LWN.net Logo

NOMMU: mmap fixes and extensions

From:  dhowells@redhat.com
To:  akpm@osdl.org, davidm@snapgear.com, gerg@snapgear.com, wli@holomorphy.com
Subject:  [PATCH 3/5] NOMMU: mmap fixes and extensions
Date:  Thu, 9 Dec 2004 15:08:58 GMT
Cc:  linux-kernel@vger.kernel.org, uclinux-dev@uclinux.org

The attached patch applies some fixes and extensions to the nommu mmap
implementation:

 (1) /proc/maps distinguishes shareable private mappings and real shared
     mappings by marking the former with 's' and the latter with 'S'.

 (2) Remove some #ifdefs from linux/mm.h now that proper VMAs are used.

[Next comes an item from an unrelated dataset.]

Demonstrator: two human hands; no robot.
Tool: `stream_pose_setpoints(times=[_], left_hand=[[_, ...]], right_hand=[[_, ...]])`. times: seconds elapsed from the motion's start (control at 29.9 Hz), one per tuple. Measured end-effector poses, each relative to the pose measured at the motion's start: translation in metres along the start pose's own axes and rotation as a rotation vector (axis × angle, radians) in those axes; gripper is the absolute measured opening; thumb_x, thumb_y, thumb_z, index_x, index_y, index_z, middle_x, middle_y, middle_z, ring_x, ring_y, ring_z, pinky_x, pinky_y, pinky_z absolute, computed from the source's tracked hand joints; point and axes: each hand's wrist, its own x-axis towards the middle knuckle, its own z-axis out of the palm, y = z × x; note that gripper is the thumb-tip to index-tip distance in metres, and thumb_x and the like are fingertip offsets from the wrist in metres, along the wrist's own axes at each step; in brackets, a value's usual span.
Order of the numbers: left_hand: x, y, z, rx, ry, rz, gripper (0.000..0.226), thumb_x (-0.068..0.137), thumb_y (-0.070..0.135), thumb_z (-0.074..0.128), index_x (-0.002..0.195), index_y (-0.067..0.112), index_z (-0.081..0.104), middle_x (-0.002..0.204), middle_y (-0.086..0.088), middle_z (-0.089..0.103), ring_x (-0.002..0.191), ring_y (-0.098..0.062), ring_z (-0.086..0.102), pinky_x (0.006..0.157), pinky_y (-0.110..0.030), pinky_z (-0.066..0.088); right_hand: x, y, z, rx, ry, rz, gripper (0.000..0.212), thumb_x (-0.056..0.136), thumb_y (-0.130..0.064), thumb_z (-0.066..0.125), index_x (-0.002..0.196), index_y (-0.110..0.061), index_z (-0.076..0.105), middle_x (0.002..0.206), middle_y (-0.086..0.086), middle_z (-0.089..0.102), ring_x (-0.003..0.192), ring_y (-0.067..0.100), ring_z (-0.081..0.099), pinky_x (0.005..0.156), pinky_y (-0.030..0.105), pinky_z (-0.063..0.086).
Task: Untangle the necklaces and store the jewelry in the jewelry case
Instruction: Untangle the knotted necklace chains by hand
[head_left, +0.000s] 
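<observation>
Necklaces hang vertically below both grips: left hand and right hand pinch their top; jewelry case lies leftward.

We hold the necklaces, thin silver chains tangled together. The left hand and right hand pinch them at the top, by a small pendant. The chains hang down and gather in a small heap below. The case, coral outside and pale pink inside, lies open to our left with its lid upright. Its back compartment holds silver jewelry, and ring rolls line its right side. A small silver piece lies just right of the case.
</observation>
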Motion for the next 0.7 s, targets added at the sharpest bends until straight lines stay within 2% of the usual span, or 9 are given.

 (3) Compile in prio_trees again now that proper VMAs are used.

 (4) Keep track of VMAs in the relevant mapping's prio_tree.

 (5) Only set VM_SHARED on MAP_SHARED mappings. Its presence indicates that
the
     backing memory is supplied by the underlying file or chardev.

     VM_MAYSHARE indicates that a VMA may be shared if it's a private VMA
     (memory allocated by do_mmap_pgoff() calling kmalloc()).

 (6) Permit MAP_SHARED + PROT_WRITE on memory-backed files[*] and chardevs if
     the backing fs/chardev is willing to indicate a contiguous area of memory
     when its get_unmapped_area() is called.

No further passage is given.